▶ [EXERCISE DETAILS]:
What lines of the data hold the string "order"? Pull each one out.

▶ [MATERIAL FOR THIS EXERCISE]:
____________
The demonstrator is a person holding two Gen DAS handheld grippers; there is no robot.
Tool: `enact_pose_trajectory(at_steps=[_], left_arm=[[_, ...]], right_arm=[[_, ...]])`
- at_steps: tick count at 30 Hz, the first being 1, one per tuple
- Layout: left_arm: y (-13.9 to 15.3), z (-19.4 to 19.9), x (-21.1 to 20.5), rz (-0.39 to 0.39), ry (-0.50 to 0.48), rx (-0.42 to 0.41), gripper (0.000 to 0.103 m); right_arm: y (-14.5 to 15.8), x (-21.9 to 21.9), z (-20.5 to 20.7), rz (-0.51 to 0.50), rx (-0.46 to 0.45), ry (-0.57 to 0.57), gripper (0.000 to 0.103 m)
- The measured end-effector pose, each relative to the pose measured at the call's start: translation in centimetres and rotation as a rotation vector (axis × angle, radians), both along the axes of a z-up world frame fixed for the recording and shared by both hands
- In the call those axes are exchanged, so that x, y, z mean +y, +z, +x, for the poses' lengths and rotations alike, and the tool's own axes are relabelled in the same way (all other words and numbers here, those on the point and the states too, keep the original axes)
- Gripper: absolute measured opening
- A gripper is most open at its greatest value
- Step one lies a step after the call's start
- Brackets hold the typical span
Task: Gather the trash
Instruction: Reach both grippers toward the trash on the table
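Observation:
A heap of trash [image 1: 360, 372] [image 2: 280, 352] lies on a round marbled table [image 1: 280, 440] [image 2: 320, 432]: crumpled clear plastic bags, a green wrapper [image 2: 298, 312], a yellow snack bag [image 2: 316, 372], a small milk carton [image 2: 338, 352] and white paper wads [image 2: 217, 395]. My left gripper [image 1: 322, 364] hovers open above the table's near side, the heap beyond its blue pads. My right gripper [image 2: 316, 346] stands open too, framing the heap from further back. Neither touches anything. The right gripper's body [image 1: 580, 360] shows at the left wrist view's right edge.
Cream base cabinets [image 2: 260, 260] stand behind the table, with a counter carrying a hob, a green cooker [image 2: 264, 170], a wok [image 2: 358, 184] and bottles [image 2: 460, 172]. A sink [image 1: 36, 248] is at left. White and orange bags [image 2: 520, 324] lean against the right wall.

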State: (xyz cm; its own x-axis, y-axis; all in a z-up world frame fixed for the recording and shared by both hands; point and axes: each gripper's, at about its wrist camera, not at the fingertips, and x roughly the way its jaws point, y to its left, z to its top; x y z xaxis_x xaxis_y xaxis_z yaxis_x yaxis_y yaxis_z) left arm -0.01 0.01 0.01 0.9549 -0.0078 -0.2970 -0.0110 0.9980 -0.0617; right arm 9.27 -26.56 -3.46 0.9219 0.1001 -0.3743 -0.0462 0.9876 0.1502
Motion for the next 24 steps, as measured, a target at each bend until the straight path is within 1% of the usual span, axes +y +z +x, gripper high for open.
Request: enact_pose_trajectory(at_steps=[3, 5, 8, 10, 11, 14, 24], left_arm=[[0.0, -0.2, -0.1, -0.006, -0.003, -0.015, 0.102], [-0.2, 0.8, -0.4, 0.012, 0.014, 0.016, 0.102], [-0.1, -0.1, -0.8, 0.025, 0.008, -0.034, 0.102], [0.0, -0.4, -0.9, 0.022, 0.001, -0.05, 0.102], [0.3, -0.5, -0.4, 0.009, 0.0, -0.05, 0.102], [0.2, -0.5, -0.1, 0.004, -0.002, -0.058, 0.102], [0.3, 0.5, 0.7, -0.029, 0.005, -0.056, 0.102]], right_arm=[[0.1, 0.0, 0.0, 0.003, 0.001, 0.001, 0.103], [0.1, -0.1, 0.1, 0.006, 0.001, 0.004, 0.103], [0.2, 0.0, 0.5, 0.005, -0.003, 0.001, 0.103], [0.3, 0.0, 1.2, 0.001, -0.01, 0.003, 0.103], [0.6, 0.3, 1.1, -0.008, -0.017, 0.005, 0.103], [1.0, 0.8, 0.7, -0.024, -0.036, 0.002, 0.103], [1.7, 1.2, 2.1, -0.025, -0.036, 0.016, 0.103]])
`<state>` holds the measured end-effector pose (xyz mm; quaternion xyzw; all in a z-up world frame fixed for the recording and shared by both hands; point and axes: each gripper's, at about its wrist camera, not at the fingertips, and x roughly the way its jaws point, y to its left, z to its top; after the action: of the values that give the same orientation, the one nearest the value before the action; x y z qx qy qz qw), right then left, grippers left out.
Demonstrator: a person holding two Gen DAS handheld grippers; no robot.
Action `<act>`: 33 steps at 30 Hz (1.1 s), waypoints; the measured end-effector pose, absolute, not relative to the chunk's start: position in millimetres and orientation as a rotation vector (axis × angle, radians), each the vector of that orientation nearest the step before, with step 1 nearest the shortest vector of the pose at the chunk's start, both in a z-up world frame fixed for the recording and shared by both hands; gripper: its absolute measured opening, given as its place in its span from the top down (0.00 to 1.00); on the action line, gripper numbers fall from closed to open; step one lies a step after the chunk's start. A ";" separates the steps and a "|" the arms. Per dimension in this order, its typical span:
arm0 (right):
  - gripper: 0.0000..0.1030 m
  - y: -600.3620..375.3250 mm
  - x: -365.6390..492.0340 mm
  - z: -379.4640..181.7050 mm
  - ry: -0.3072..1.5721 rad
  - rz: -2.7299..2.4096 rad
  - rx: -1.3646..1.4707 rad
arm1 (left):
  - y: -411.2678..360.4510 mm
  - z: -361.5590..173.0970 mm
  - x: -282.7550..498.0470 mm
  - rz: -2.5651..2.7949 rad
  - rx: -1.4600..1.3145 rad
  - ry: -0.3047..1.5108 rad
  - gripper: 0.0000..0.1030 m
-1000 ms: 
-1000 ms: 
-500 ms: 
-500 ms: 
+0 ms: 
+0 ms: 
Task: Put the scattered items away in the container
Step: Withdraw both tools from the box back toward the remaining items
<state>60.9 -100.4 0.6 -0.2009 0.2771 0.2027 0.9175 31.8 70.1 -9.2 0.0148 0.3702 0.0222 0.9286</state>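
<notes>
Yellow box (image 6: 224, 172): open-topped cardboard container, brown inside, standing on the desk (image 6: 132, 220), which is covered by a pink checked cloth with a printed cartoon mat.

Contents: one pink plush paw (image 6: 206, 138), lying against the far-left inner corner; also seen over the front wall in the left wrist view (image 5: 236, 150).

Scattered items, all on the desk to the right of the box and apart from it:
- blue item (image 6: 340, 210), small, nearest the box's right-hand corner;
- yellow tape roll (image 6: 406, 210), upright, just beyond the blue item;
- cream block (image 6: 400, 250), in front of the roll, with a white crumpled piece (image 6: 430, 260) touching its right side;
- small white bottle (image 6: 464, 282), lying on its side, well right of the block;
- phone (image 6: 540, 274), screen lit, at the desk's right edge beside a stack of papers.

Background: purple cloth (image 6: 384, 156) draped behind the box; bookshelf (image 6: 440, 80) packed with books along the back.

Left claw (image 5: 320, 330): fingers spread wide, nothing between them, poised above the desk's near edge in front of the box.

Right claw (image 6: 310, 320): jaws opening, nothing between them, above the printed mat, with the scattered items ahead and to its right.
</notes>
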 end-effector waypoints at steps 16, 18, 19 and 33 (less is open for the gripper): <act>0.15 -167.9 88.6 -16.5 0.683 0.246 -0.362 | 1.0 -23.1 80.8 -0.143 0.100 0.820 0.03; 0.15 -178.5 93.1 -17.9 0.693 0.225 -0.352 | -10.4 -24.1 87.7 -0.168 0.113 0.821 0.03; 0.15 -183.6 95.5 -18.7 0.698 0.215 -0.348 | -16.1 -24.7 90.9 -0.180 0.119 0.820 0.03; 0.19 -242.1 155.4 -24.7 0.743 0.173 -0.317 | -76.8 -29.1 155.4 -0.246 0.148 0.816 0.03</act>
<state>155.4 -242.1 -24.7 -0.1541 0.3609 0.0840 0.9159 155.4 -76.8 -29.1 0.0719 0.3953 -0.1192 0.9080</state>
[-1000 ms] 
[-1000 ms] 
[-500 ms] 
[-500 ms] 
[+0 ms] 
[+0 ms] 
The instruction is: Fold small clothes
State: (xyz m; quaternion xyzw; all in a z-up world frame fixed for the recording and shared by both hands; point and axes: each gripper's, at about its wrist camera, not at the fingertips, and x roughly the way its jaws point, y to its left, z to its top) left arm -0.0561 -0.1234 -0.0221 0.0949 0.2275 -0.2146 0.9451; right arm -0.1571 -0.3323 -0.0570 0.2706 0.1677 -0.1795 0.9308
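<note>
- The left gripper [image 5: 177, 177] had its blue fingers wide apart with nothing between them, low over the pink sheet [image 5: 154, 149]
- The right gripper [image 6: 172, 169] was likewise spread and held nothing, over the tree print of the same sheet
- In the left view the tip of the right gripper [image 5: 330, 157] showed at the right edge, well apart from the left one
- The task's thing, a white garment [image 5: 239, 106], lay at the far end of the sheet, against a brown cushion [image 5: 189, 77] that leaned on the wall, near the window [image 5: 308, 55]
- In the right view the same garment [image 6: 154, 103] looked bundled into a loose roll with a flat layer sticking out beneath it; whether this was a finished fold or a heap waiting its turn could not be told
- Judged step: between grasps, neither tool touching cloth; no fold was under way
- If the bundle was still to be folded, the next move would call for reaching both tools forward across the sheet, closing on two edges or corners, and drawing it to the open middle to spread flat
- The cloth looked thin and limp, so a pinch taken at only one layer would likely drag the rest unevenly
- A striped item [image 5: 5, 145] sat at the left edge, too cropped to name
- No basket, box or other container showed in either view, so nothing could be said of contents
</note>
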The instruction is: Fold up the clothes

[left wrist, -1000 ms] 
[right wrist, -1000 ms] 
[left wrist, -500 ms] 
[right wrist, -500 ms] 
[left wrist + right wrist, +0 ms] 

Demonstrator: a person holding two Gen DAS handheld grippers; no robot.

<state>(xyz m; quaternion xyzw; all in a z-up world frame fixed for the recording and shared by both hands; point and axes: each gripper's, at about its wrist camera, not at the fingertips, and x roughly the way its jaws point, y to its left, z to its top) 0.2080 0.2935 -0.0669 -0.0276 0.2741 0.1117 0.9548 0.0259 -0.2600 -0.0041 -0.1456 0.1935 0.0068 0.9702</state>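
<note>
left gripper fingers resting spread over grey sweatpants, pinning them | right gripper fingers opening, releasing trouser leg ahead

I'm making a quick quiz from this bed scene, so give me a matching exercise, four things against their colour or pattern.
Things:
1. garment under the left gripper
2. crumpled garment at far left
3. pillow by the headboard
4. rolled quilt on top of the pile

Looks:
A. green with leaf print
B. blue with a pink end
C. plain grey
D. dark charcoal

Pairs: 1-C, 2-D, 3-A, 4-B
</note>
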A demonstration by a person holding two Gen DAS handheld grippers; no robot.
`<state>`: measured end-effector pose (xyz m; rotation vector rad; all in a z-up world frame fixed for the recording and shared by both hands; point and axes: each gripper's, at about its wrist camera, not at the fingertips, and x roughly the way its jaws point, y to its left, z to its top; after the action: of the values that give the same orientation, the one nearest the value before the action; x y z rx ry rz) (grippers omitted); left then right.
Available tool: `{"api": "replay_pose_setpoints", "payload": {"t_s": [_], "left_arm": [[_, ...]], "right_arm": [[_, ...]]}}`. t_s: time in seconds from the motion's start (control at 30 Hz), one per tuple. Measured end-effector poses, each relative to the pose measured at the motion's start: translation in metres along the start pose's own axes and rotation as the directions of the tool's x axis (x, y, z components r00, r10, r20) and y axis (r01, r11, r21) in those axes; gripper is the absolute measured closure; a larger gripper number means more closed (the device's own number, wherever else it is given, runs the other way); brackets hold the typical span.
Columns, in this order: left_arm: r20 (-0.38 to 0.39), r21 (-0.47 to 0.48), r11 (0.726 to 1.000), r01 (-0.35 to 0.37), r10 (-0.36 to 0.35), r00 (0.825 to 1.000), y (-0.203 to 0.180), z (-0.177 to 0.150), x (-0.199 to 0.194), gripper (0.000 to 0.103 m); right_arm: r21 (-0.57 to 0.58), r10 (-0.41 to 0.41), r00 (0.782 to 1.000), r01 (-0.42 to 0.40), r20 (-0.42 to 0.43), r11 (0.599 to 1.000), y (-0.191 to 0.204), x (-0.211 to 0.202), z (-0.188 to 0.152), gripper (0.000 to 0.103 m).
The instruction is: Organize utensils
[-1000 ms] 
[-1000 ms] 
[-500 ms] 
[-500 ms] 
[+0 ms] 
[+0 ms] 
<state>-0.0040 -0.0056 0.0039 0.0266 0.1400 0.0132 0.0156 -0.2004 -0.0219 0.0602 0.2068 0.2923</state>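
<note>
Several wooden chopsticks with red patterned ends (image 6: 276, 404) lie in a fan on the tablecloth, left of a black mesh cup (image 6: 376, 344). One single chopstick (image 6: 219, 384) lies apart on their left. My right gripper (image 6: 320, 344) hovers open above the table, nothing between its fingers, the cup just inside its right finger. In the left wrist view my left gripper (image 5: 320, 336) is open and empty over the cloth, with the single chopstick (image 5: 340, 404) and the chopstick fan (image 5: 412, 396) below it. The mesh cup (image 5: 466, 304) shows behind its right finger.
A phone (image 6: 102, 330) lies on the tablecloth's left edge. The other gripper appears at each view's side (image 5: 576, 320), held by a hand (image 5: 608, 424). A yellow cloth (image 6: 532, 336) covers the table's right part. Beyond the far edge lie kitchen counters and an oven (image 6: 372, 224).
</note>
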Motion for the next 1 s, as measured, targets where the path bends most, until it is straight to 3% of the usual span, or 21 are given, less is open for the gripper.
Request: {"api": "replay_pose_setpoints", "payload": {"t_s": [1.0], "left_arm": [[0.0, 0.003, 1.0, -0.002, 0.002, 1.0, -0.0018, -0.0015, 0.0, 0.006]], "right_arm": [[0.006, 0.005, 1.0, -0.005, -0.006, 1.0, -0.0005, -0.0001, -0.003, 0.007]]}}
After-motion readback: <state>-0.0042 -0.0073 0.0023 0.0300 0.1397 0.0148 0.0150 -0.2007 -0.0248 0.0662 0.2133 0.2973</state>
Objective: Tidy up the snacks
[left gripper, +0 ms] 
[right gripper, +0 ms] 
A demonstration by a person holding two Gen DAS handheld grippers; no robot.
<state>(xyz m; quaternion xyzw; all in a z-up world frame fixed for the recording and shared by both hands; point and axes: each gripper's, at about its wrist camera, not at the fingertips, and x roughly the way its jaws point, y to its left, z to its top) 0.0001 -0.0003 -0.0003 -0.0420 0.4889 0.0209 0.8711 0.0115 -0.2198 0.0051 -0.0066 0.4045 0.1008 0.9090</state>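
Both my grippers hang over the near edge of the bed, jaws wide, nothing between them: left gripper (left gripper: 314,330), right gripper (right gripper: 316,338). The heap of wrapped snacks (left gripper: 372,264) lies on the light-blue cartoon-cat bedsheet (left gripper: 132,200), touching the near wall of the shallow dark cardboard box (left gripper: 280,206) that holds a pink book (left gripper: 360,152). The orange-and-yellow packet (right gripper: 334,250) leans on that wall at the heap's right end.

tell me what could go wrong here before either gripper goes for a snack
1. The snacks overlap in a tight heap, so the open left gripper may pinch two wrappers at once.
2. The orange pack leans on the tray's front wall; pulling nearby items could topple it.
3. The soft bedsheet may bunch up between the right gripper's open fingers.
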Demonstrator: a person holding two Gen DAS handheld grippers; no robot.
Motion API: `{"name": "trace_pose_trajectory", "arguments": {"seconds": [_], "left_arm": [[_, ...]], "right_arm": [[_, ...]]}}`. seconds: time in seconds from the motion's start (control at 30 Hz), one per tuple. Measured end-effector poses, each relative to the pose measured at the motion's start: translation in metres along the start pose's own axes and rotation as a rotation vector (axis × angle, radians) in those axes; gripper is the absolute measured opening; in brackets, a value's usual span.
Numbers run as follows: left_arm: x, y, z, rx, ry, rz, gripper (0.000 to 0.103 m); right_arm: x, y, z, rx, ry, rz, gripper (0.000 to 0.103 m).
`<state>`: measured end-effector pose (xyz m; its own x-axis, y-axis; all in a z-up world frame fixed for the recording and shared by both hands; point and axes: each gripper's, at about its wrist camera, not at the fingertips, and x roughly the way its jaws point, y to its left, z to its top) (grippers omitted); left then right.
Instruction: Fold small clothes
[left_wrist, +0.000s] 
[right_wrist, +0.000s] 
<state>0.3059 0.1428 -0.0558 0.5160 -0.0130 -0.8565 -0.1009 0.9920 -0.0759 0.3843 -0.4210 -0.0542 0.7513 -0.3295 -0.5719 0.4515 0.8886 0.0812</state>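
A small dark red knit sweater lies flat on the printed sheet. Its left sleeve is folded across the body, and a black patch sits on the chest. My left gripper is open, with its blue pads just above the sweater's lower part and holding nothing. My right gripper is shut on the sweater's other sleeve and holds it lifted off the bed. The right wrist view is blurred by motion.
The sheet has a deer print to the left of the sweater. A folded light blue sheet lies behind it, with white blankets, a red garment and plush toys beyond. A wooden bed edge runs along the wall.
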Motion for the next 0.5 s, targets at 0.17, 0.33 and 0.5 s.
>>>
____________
▶ [RESPONSE]:
Action `<act>`: 33 steps at 30 Hz (1.1 s), waypoints; the measured end-effector pose, absolute, not relative to the chunk's start: position in millimetres and orientation as a rotation vector (axis × angle, radians), each the vector of that orientation nearest the step before, with step 1 nearest the shortest vector of the pose at the chunk's start, both in a z-up world frame fixed for the recording and shared by both hands; gripper: its absolute measured opening, given as its place in its span from the top down (0.00 to 1.00); on the action line, gripper numbers fall from closed to open; step one lies a step after the chunk's start. A ";" separates the steps and a "|" the arms. Per dimension in this order, its typical span:
Columns, in this order: left_arm: r20 (-0.38 to 0.39), r21 (-0.47 to 0.48), r11 (0.726 to 1.000), r01 (-0.35 to 0.37), r10 (-0.36 to 0.35), r00 (0.825 to 1.000), y (-0.203 to 0.180), z (-0.177 to 0.150), x (-0.199 to 0.194), gripper (0.000 to 0.103 m); right_arm: r21 (-0.57 to 0.58), r10 (-0.41 to 0.41), r00 (0.782 to 1.000), r01 (-0.42 to 0.40), r20 (-0.42 to 0.43), r11 (0.599 to 1.000), y (-0.191 to 0.204), x (-0.211 to 0.202), z (-0.188 to 0.152), gripper (0.000 to 0.103 m).

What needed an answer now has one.